(REQUIRED WORK) Take every line from the entries below that includes the word "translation" and copy it.

== DATASET EXCERPTS ==

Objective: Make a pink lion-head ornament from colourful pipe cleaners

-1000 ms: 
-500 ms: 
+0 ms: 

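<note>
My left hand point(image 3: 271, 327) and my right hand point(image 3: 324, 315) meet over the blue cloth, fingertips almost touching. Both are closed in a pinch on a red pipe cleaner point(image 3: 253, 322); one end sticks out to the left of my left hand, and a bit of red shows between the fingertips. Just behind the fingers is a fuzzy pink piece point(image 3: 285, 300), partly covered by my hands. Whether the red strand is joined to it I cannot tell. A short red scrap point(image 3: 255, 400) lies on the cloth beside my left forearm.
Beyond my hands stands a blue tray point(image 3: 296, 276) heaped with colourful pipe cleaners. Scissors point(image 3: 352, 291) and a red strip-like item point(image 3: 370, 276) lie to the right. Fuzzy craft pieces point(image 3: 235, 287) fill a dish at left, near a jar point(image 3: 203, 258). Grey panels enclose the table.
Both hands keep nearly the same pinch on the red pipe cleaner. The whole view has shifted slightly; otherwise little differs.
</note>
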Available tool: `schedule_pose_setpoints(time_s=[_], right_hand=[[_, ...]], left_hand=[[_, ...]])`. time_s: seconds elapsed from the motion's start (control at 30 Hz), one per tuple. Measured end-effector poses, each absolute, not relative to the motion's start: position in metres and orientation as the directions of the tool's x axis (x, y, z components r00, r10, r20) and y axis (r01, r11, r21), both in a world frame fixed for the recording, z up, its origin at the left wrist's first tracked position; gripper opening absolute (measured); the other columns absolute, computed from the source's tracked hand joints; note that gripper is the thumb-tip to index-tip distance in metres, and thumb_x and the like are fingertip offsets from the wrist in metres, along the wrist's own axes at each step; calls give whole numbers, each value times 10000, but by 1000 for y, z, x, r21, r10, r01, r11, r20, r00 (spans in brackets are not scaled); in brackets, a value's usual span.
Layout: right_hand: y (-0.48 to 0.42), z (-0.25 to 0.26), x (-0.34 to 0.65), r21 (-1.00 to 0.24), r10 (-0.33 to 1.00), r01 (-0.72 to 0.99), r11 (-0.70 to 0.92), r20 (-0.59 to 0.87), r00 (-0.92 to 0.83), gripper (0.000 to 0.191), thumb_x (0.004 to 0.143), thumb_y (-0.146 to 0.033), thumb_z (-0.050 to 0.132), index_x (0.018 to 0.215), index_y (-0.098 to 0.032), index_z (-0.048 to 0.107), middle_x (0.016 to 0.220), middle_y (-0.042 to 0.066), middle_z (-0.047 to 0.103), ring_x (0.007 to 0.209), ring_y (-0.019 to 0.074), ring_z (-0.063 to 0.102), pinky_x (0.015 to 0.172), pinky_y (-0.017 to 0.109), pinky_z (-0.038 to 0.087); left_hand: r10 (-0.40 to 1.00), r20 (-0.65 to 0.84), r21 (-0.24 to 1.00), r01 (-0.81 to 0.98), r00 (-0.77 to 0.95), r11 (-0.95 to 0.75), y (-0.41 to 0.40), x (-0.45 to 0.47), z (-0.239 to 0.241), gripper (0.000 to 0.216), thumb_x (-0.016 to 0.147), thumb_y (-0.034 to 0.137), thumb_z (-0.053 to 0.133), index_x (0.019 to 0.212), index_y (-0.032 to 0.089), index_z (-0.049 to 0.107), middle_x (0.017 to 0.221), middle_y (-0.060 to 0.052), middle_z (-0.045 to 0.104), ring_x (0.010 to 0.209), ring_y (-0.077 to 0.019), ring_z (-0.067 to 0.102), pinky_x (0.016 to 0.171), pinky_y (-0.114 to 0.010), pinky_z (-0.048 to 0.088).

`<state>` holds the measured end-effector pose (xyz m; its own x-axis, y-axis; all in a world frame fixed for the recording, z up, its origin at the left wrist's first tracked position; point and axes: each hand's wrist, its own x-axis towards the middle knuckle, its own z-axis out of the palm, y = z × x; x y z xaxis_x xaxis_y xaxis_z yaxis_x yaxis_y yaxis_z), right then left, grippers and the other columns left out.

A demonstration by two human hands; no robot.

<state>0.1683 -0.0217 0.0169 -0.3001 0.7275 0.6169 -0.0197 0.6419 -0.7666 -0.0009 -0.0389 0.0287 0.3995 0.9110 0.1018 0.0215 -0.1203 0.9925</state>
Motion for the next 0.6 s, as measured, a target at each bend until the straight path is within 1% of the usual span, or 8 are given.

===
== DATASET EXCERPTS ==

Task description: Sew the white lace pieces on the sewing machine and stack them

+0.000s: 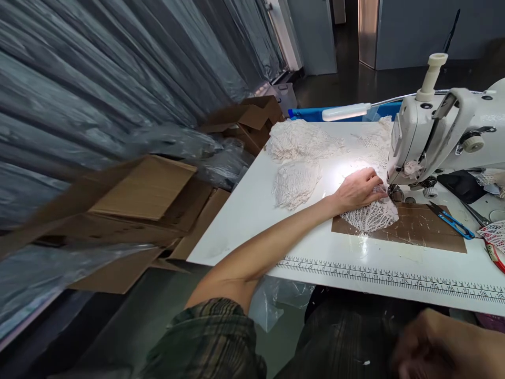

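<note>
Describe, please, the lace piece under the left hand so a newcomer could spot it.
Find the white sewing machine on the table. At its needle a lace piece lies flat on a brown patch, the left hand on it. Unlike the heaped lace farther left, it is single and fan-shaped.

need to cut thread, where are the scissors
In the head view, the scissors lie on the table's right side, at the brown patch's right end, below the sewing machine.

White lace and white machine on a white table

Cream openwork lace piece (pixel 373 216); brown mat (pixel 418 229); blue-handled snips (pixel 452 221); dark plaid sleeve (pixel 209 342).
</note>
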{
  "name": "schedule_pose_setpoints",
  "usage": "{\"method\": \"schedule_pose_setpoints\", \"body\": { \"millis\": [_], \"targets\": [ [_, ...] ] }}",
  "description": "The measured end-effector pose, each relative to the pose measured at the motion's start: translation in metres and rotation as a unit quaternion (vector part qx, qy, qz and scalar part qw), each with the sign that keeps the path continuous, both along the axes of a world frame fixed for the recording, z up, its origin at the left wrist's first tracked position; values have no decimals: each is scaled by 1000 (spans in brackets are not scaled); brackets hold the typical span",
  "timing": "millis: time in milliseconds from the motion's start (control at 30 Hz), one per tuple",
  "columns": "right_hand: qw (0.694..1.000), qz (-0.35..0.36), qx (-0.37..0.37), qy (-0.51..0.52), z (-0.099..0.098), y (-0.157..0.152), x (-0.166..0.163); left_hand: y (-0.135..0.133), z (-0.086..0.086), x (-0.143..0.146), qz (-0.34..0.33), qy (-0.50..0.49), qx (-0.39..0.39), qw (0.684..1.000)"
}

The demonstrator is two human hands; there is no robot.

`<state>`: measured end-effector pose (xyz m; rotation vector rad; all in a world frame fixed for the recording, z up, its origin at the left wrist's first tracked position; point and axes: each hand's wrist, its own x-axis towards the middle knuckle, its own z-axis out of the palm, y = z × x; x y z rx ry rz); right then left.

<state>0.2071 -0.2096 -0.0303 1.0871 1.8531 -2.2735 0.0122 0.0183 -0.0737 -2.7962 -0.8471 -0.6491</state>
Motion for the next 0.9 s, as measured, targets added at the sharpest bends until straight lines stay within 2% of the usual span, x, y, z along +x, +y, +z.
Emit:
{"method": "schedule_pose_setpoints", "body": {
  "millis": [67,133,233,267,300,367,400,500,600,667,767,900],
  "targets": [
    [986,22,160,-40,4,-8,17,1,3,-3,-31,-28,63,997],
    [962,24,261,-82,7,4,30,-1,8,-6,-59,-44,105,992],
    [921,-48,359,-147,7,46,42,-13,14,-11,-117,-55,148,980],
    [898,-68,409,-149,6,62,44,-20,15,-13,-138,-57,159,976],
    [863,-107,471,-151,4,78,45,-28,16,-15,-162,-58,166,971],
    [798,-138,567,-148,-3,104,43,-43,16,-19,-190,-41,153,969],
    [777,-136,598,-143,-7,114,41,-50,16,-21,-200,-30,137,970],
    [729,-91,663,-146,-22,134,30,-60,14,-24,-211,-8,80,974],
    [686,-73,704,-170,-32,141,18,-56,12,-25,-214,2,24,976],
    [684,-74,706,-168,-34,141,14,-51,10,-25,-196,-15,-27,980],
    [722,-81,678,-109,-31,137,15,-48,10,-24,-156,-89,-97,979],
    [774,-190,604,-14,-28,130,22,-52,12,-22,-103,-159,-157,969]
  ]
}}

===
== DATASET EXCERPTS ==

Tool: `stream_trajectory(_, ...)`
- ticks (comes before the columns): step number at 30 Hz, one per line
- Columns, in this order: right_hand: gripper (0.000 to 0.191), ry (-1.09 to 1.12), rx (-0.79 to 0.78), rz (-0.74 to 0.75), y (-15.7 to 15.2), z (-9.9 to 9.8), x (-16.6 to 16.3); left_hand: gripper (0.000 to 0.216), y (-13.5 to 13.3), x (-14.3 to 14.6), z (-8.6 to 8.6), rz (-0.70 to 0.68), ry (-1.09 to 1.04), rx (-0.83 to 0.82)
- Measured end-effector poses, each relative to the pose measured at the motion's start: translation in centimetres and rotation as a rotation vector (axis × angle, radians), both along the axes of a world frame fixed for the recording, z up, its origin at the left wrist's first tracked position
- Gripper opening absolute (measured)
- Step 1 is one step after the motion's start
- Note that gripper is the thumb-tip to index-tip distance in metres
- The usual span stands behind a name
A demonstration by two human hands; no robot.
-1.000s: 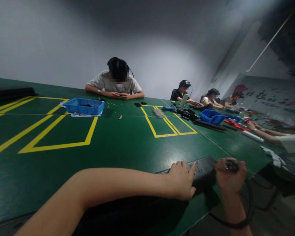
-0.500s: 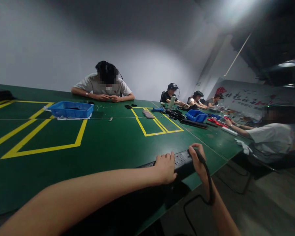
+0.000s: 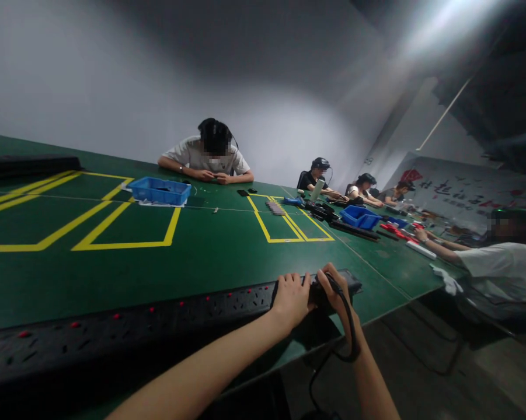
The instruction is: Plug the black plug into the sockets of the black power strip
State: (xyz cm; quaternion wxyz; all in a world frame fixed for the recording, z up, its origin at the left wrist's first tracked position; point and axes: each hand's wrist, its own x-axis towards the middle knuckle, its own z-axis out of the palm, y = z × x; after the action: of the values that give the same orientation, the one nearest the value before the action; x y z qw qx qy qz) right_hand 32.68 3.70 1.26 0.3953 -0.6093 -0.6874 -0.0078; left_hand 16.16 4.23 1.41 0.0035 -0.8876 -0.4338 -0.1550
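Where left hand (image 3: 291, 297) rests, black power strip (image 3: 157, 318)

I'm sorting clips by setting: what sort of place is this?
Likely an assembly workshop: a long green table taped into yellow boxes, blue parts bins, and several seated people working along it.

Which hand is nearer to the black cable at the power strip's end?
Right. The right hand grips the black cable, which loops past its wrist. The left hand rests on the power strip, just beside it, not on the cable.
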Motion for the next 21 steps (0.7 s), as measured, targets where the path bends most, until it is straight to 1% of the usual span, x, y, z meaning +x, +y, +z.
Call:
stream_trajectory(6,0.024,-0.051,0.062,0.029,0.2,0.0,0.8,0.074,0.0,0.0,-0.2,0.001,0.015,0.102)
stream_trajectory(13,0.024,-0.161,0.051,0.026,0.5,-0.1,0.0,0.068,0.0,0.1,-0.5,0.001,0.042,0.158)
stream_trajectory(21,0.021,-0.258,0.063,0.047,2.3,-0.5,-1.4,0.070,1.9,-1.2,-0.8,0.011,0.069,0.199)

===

(EXERCISE OUTPUT)
  "description": "The measured end-effector pose, each relative to the pose measured at the motion's start: translation in metres and rotation as a unit quaternion (vector part qx, qy, qz and scalar part qw), each with the sign that keeps the path continuous, both along the axes of a world frame fixed for the recording, z up, its origin at the left wrist's first tracked position; values have no decimals: each is scaled by 1000 (spans in brackets are not scaled); brackets hold the typical span",
- Measured end-effector poses, each relative to the pose measured at the motion's start: translation in centimetres and rotation as a rotation vector (axis × angle, radians), both along the axes of a world frame fixed for the recording, z up, its origin at the left wrist's first tracked position

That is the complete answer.